People and Territory (Popolo e Territorio, PT), originally Responsible Initiative (Iniziativa Responsabile), was a centre-right parliamentary party active in the Chamber of Deputies of Italy in 2011–2013. Launched on 20 January 2011, the group was supportive of Berlusconi IV Cabinet. A large majority of its members were elected in Southern Italy. Its counterpart in the Senate was National Cohesion, which was composed mainly of splinters from Future and Freedom.

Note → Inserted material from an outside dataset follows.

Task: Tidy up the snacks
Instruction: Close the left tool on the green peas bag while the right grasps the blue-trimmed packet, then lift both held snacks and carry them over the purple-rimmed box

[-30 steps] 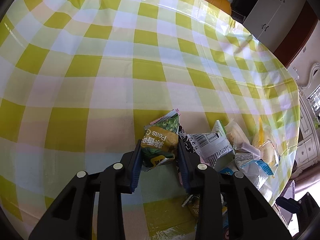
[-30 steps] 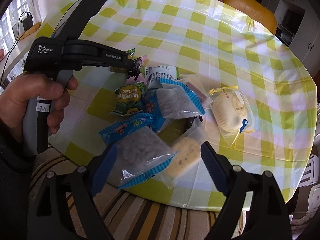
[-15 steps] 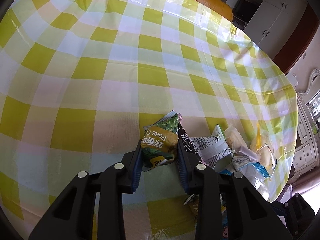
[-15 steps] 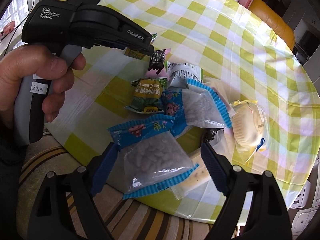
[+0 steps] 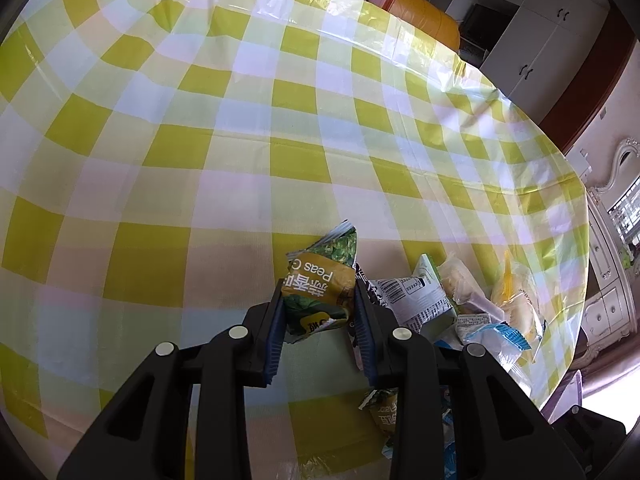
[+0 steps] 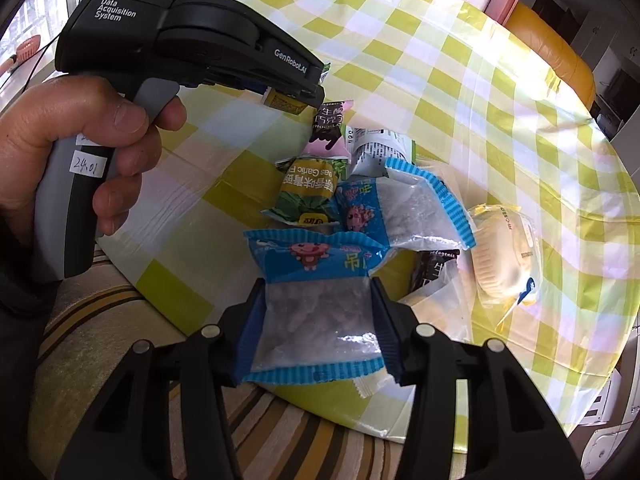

On 23 March 2011, Francesco Saverio Romano, a group member, was appointed minister of Agriculture. On 5 May 2011 Silvio Berlusconi appointed three under-secretaries from PT/IR: Giampiero Catone (Environment), Bruno Cesario and Catia Polidori (Economy and Finance).

==Composition==
===Latest members===
The group included:
- The Populars of Italy Tomorrow (I Popolari di Italia Domani, PID)
  - ideology: Christian democracy, regionalism
  - leader: Francesco Saverio Romano
  - 4 deputies: Pippo Gianni, Michele Pisacane, Francesco Saverio Romano, Giuseppe Ruvolo
- Popular Action (Azione Popolare, AP)
  - ideology: National conservatism, liberal conservatism
  - leader: Silvano Moffa
  - 3 deputies: Silvano Moffa, Catia Polidori, Maria Grazia Siliquini
- Movement of National Responsibility (Movimento di Responsabilità Nazionale, MRN)
  - ideology: Centrism, populism
  - leader: Domenico Scilipoti
  - 3 deputies: Massimo Calearo, Bruno Cesario, Domenico Scilipoti
- Alliance of the Centre (Alleanza di Centro, AdC)
  - ideology: Christian democracy
  - leader: Francesco Pionati
  - 1 deputy: Francesco Pionati
- Popular Agreement (Intesa Popolare, IP)
  - ideology: Christian democracy
  - leader: Giampiero Catone
  - 1 deputy: Giampiero Catone (previously La Discussione and Christian Democracy)
- 7 deputies of The People of Freedom (PdL) who joined the group for technical reasons:
  - Vincenzo D'Anna, Giancarlo Lehner, Roberto Marmo, Giovanni Mottola, Andrea Orsini, Maria Elena Stasi, Vincenzo Taddei
- We the South (Noi Sud, NS)
  - ideology: Regionalism
  - leader: Antonio Milo
  - 2 deputies: Antonio Milo, Antonio Razzi.

===Former members===
The group originally included also 4 others deputies of We the South (NS): Elio Belcastro (who was appointed under-secretary for the Environment by Berlusconi on 28 July 2007, in representation of IR/PT, Arturo Iannaccone, Americo Porfidia and Lucio Sardelli (who left the party in the summer of 2011).

Three more deputies from the PdL (Mario Pepe, Gerardo Soglia and Carlo Nola) were members of the group for some time.

Other former members of the group include Paolo Guzzanti (ex-PSI/FI/PdL/PLI) and Maurizio Grassano (ex-LN/LD/AdC).